▸ Aim of the task: The entries below contain a line with "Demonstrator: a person" and a line with "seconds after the". Quote exactly those two lines and all lines between them.

▸ Records provided:
_ _ _ _

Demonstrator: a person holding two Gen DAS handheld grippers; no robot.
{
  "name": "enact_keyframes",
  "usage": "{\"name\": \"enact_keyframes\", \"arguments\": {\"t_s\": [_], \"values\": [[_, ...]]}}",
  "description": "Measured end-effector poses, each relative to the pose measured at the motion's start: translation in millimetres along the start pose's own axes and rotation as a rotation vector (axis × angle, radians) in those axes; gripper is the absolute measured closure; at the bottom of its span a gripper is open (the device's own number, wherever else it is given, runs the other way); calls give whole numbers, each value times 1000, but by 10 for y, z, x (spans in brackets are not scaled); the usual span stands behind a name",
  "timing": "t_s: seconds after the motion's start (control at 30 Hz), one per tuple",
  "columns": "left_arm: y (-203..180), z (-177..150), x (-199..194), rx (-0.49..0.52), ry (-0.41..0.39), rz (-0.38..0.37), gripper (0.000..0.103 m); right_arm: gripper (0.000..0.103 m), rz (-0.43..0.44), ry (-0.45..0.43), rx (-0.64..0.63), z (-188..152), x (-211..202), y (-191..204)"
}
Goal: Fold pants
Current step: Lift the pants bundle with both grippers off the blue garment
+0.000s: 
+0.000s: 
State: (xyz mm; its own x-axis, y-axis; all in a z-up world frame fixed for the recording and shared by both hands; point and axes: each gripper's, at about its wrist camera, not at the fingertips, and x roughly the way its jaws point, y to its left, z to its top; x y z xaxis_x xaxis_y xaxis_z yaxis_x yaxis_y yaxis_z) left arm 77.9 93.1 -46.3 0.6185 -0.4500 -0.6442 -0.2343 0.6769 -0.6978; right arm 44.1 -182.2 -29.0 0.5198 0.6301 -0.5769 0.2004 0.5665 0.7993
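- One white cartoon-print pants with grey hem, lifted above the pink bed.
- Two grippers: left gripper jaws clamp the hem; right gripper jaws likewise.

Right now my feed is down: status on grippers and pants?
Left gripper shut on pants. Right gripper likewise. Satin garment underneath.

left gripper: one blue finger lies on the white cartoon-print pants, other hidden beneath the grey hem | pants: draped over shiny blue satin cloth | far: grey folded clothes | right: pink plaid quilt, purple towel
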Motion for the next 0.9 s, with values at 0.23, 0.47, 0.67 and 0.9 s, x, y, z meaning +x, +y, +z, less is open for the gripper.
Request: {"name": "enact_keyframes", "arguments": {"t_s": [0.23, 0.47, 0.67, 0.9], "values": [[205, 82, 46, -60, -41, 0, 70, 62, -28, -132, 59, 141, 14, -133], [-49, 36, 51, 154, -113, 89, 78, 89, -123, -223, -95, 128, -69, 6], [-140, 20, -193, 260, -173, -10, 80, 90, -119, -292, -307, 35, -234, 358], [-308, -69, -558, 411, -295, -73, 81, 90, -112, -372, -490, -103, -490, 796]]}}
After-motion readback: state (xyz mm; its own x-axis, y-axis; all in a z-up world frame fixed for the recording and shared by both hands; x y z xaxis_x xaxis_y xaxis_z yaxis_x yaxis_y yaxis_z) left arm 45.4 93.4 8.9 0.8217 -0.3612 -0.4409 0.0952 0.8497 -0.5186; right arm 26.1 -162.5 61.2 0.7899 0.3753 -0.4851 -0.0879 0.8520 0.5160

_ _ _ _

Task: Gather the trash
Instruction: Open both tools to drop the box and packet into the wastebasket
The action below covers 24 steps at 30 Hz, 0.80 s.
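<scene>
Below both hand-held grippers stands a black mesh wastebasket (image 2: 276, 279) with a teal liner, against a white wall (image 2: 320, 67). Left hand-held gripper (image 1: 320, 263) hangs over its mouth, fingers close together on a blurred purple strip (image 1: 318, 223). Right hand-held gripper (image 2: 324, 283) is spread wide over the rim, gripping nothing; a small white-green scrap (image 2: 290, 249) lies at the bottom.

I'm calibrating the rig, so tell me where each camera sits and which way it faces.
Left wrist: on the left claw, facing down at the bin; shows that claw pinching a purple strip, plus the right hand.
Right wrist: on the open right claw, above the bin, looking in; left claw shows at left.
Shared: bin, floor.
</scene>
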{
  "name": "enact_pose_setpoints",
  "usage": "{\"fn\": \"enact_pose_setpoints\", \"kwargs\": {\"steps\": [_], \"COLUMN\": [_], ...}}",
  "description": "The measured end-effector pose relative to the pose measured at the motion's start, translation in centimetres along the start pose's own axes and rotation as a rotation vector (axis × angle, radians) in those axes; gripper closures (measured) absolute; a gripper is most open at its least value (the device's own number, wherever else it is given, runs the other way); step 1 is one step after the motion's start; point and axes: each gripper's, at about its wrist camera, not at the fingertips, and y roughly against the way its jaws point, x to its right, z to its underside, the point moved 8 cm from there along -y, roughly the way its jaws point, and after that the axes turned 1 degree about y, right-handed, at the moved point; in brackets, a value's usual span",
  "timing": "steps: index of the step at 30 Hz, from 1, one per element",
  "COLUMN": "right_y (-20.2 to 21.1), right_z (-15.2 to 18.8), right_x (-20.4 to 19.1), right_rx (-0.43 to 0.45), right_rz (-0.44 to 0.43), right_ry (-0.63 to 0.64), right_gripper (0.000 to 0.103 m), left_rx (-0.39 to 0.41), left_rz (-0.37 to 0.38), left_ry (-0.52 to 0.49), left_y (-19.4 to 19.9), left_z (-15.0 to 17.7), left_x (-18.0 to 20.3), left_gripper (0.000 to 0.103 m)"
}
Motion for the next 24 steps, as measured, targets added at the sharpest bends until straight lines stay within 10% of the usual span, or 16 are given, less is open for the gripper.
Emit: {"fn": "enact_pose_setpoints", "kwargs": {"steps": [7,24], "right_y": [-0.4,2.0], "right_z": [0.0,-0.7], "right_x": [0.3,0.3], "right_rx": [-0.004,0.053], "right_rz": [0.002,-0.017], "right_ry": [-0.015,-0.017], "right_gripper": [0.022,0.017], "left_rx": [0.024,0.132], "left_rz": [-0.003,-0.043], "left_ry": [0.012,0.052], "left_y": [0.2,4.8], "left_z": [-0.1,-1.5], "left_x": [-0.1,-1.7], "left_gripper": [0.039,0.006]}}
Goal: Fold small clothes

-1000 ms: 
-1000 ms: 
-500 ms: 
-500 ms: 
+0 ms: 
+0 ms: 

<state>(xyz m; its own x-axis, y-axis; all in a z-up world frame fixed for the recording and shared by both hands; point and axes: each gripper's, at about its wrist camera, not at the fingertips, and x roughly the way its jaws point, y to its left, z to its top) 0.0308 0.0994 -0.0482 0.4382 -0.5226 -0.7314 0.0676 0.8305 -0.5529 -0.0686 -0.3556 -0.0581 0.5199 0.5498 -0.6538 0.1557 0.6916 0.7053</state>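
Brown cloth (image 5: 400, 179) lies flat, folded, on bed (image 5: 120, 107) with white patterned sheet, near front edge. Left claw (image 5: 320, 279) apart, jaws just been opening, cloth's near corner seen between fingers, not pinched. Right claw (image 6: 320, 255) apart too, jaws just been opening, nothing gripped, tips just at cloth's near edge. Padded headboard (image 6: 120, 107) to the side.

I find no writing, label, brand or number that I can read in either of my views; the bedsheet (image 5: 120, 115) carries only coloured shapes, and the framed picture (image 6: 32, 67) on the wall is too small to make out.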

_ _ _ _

▸ Answer space:
Demonstrator: a person holding two Gen DAS handheld grippers; no robot.
{
  "name": "enact_keyframes",
  "usage": "{\"name\": \"enact_keyframes\", \"arguments\": {\"t_s\": [_], \"values\": [[_, ...]]}}",
  "description": "Measured end-effector poses, each relative to the pose measured at the motion's start: translation in millimetres along the start pose's own axes and rotation as a rotation vector (axis × angle, radians) in those axes; gripper is the absolute measured closure; at the bottom of its span a gripper is open (the device's own number, wherever else it is given, runs the other way); calls give whole numbers, each value times 1000, but by 10 for y, z, x (spans in brackets are not scaled); the usual span stands behind a name",
  "timing": "t_s: seconds after the motion's start (control at 30 Hz), one per tuple",

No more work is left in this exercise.